Pre-watching Tasks ……………………………………...………………...12

Comprehension quiz……………………………………………….………13

Assignments for Further Analysis…………………………………………14

Keys to Comprehension Quiz ………………………………….………………14
I. ABOUT GRAHAM GREENE

BIOGRAPHY

General information

Henry Graham Greene, OM (October 2, 1904 - April 3, 1991) was a prolific English novelist, playwright, short story writer and critic whose works explore the ambiguities of modern man and ambivalent moral or political issues in a contemporary setting. Although Greene objected strongly to being described as a mere "Catholic novelist", his religion informs most of his novels, and many of his best works (e.g. Brighton Rock, The Heart of the Matter, The Power and the Glory) are explicitly Roman Catholic in content and preoccupations.

Greene's novels are written in a contemporary, realistic style, often featuring characters troubled by self-doubt and living in seedy or rootless circumstances. The doubts were often of a religious nature, echoing the author's ambiguous attitude to Catholicism (by the end of his life he seems to have lost his faith, but still considered himself a Catholic).

Unlike other "Catholic writers" such as Evelyn Waugh and Anthony Burgess, Greene's politics were essentially left-leaning, though some biographers believe politics mattered little to him. In his later years he was a strong critic of what he saw as American imperialism, and he supported the Cuban leader Fidel Castro, whom he had met.

Travel
Throughout his life, Greene was obsessed with travelling far from his native England, to what he called the "wild and remote" places of the world. His travels provided him with opportunities to engage in espionage on behalf of the United Kingdom (in Sierra Leone during the Second World War, for example). Greene had been recruited to MI6 by the notorious double agent Kim Philby. He reworked the colorful and exciting characters and places he encountered into the fabric of his novels. A 1938 trip to Mexico to see the effects of a campaign of forced anti-Catholic secularisation was funded by the Roman Catholic Church. This resulted in the factual The Lawless Roads (published in America as Another Mexico), and the fictional The Power and the Glory, often considered to be Greene's finest novel. Ironically, the novel was condemned by the Vatican in 1953.

"There is so much weariness and disappointment in travel that people have to open up – in railway trains, over a fire, on the decks of steamers, and in the palm courts of hotels on a rainy day. They have to pass the time somehow, and they can pass it only with themselves. Like the characters in Chekhov they have no reserves – you learn the most intimate secrets. You get an impression of a world peopled by eccentrics, of odd professions, almost incredible stupidities, and, to balance them, amazing endurances" (Graham Greene, The Lawless Roads, 1939).

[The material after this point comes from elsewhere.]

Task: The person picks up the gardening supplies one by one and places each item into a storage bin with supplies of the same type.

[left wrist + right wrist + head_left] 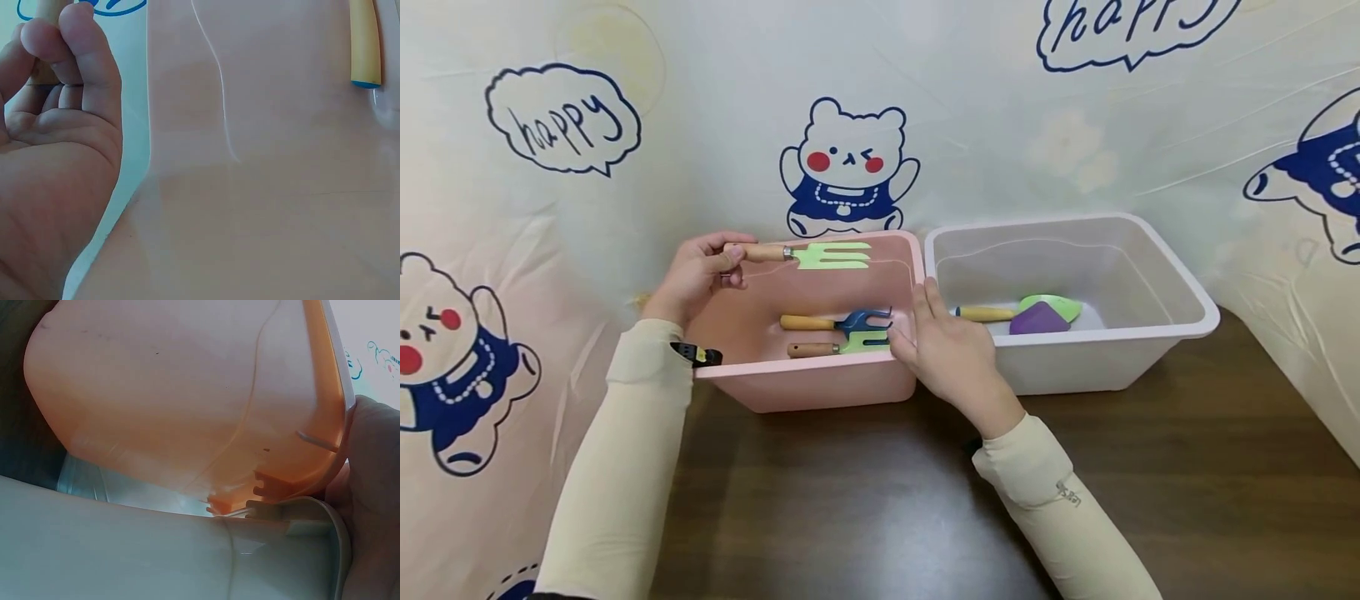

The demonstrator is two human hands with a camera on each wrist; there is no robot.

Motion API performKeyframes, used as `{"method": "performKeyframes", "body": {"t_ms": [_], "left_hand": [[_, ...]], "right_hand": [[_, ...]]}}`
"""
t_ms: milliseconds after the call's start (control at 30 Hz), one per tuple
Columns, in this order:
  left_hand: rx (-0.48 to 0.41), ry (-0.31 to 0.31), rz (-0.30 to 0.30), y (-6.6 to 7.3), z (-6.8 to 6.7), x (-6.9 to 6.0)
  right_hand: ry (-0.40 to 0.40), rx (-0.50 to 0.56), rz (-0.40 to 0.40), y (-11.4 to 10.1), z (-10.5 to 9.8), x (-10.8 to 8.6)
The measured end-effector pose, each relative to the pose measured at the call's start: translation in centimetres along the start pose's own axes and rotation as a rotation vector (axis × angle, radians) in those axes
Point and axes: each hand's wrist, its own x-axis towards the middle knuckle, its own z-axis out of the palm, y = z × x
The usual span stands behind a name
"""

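Observation:
My left hand (696, 271) holds a light green hand fork (833, 256) by its wooden handle above the far side of the pink bin (827, 387), tines pointing right. In the left wrist view, fingers of the left hand (56, 162) curl around the handle (44, 72). Inside the pink bin lie a blue hand rake (859, 322) with a yellow handle and another green hand fork (859, 342). My right hand (953, 354) rests with straight fingers over the near corner where the pink bin meets the white bin (1075, 364); its underside is hidden.
A purple shovel blade (1040, 319), a green shovel blade (1063, 307) and a yellow handle (985, 314) lie in the white bin. Both bins stand side by side on a dark wooden table (850, 500). A printed cloth (985, 125) hangs close behind them.

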Motion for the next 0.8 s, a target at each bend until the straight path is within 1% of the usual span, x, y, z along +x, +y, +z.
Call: {"method": "performKeyframes", "body": {"t_ms": [100, 233, 333, 467, 600, 667, 800], "left_hand": [[-0.008, 0.011, 0.012, 0.0, 0.2, 0.0], [0.005, 0.015, 0.028, 0.2, 0.6, 0.0], [0.039, 0.030, 0.026, 0.4, 1.0, 0.0], [0.121, 0.055, 0.016, 0.7, 1.8, -0.2], [0.148, 0.053, 0.022, 0.7, 2.7, 0.1], [0.140, 0.051, 0.023, 0.7, 3.0, 0.3], [0.175, 0.060, 0.004, 0.7, 3.1, 0.3]], "right_hand": [[-0.003, 0.005, -0.002, 0.0, 0.0, 0.0], [0.001, 0.007, -0.004, 0.1, 0.1, 0.0], [0.017, 0.010, -0.010, 0.2, 0.1, -0.1], [0.029, 0.004, -0.012, 0.2, 0.0, -0.1], [0.034, 0.007, -0.011, 0.2, 0.0, 0.0], [0.031, 0.011, -0.008, 0.2, 0.0, 0.0], [0.012, 0.014, -0.007, 0.1, 0.1, 0.1]]}}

Biography task 1: Find some interesting facts about Greene, exposing his personality. If you don’t find any, comment on the following information:

1. J.B. Priestley, at the time, when Greene’s novel Stamboul Train was published was a much bigger fish than Greene, alleged that one of the characters, a writer called Q. C. Savory in this book, was a defamatory representation of himself and sued Greene for that matter. By the way, later on in Going Solo, the second volume of his highly entertaining autobiography, published in 1986, Roald Dahl drolly recounts the tale of a journey to Africa by ship in which a fellow passenger was so sensitive about his baldness that he carried a secret selection of wigs of different lengths, to simulate the effects of normal hair growth, while he sprinkled epsom salts on his jacket to look like dandruff. The funniest part of the anecdote is that this person's name was UN Savory (unsavory means distasteful, disgusting), according to Dahl, who adds: "I could hardly believe those initials when I first saw them on his trunk." Some claim Dahl had borrowed this name from Greene.

2. Graham Greene said about his writing habit: “I write five hundred words a day after my breakfast... You see I have a daemon where others have a talent. Mind you I envy them their talent... You cannot conceive how much I suffer when I write. I have to force myself day after day to sit down pen in hand and I struggle for expression... Such a daily agony and the result – five hundred words a day. A very small catch”.